America lifts sanctions on Iranian oil to calm markets
In recent remarks aimed at reassuring investors and global markets, U.S. Treasury Secretary Scott Bisent affirmed that the United States has sufficient crude oil supplies. He indicated that global markets are not facing a genuine and acute shortage of oil, despite escalating geopolitical tensions on the international stage. These statements come at a critical time as the U.S. administration seeks to mitigate growing concerns about the potential for continued high energy prices and their negative impact on global inflation.
Plan to lift sanctions on Iranian oil and increase supply
Bisset revealed that Washington is expected to make an exceptional decision in the coming days to temporarily lift economic sanctions on approximately 140 million barrels of Iranian oil. These massive quantities are currently stuck in tankers at sea. This strategic move aims to inject more supply into the market, increasing global availability and helping to curb prices, especially given the serious repercussions of Iran's closure of the Strait of Hormuz. The minister explained that releasing these exceptional quantities would play a pivotal role in calming prices for a period of 10 to 14 days, a necessary intervention after oil prices surpassed $100 per barrel in the past two weeks, driven by repeated attacks on commercial tankers.
Historical context and strategic importance of the Strait of Hormuz
To understand the magnitude of the current crisis, one must consider the immense strategic importance of the Strait of Hormuz, the most vital artery for global oil trade. Historically, approximately 20% of the world's daily oil consumption passes through this narrow waterway. Any disruption to shipping traffic there has an immediate and direct impact on global energy prices. These crucial waterways have long been used as leverage in geopolitical conflicts, prompting major powers to establish economic defense mechanisms, most notably the Strategic Petroleum Reserve, created by the United States in the 1970s following the Arab oil embargo, to mitigate the impact of sudden supply disruptions and ensure macroeconomic stability.

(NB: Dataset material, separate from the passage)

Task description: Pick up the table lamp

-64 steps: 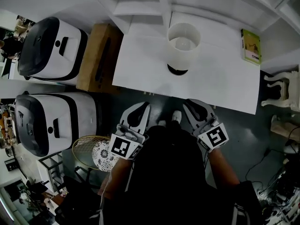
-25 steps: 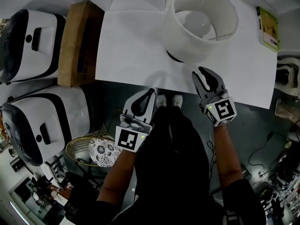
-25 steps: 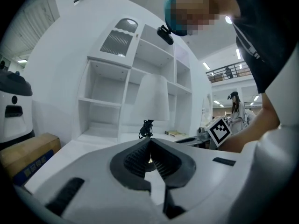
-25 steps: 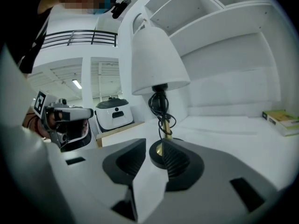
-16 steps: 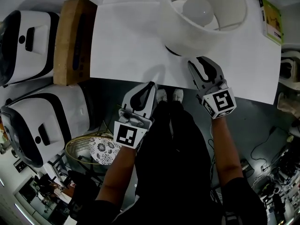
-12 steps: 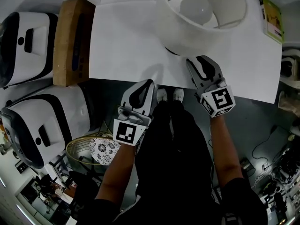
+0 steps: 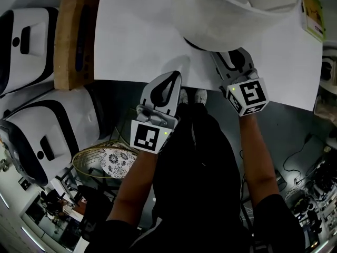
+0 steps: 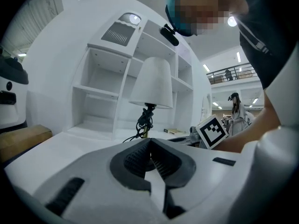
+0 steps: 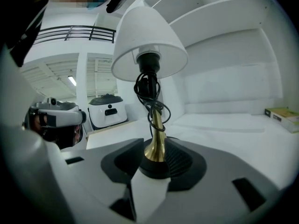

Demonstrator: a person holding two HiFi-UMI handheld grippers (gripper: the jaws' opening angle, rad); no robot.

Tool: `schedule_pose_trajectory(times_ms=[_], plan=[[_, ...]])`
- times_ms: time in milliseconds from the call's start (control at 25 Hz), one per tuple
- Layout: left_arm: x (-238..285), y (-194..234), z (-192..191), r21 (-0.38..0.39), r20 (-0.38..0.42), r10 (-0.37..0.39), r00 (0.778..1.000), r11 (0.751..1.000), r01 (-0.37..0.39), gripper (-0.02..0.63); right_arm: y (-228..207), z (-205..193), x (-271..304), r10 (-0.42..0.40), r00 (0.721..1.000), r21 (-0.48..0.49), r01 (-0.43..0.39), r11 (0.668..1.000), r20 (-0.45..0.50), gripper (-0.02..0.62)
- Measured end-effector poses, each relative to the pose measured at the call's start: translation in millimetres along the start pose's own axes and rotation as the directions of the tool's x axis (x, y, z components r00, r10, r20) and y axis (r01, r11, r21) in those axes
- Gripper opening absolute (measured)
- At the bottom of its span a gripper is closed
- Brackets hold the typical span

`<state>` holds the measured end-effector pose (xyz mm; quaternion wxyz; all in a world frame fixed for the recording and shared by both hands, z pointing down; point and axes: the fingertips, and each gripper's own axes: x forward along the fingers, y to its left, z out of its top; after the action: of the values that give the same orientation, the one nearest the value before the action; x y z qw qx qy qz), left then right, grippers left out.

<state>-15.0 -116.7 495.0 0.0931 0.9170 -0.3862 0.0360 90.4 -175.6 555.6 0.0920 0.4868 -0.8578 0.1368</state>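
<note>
The white-shaded table lamp (image 9: 147,41), with a slim brass stem, a black cord looped round that stem and a round black base, stands upright on the flat white table (image 7: 137,36), towards its near edge and in front of a white shelf unit (image 8: 107,92). The right gripper (image 7: 234,62) reaches in under the shade at the lamp's foot; its jaws are apart and have just been opening, with the flared brass foot and black base between the dark ribbed pads, and no firm press on them can be made out. The left gripper (image 7: 169,80) sits to the left of the lamp and apart from it, its tip over the near edge of the table, jaws closed tip to tip with nothing between them. A thin green booklet (image 7: 314,12) lies at the table's far right, a brown cardboard box (image 7: 73,36) stands against its left side, and two white-and-black rounded machines (image 7: 47,130) sit on the floor beyond that
</note>
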Motion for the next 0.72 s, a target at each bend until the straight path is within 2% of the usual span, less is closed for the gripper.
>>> schedule_pose_trajectory(times_ms=[240,720], plan=[[-1.4,14.2,2.6,0.0,0.009,0.02,1.0,1.0,-0.02,0.017,-1.0,3.1,20.2,0.002,1.0,-0.017,-0.002,1.0,-0.002,0.118],[-3.5,27.3,-7.1,-0.053,0.04,0.053,0.998,0.997,-0.051,0.017,-10.3,3.7,40.5,-0.026,0.999,-0.031,0.025,0.999,-0.041,0.122]])
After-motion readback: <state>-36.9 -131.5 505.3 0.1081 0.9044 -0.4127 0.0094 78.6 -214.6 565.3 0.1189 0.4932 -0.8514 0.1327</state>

Alternative strategies and previous international interventions
The Treasury Secretary indicated that the US administration is basing its actions on past experiences. The Treasury Department followed a similar approach in the recent past when it allowed the sale of quantities of sanctioned Russian oil that had been stuck on tankers, adding approximately 130 million barrels to global supplies and mitigating the crisis. In a related development, Washington is currently considering a package of additional measures to bolster energy security, most notably the possibility of unilaterally releasing oil from the US Strategic Petroleum Reserve. These moves coincide with a previous coordinated effort with the G7 to release an additional 400 million barrels into the market to ensure that rising global demand is met.
Expected impact on the global economy
On the economic front, Bessent emphasized that Washington will not directly intervene in the oil futures markets, but will instead focus entirely on addressing the disruption to physical oil supplies. This approach aims to offset the severe shortfall of 10 to 14 million barrels per day resulting from the disruption of shipping in the Strait of Hormuz. This decision is expected to have a broad positive impact; regionally, it will alleviate economic tensions, and internationally, it will provide major factories and shipping companies with relief from high operating costs, thus reducing the likelihood of a global recession and maintaining stable growth rates.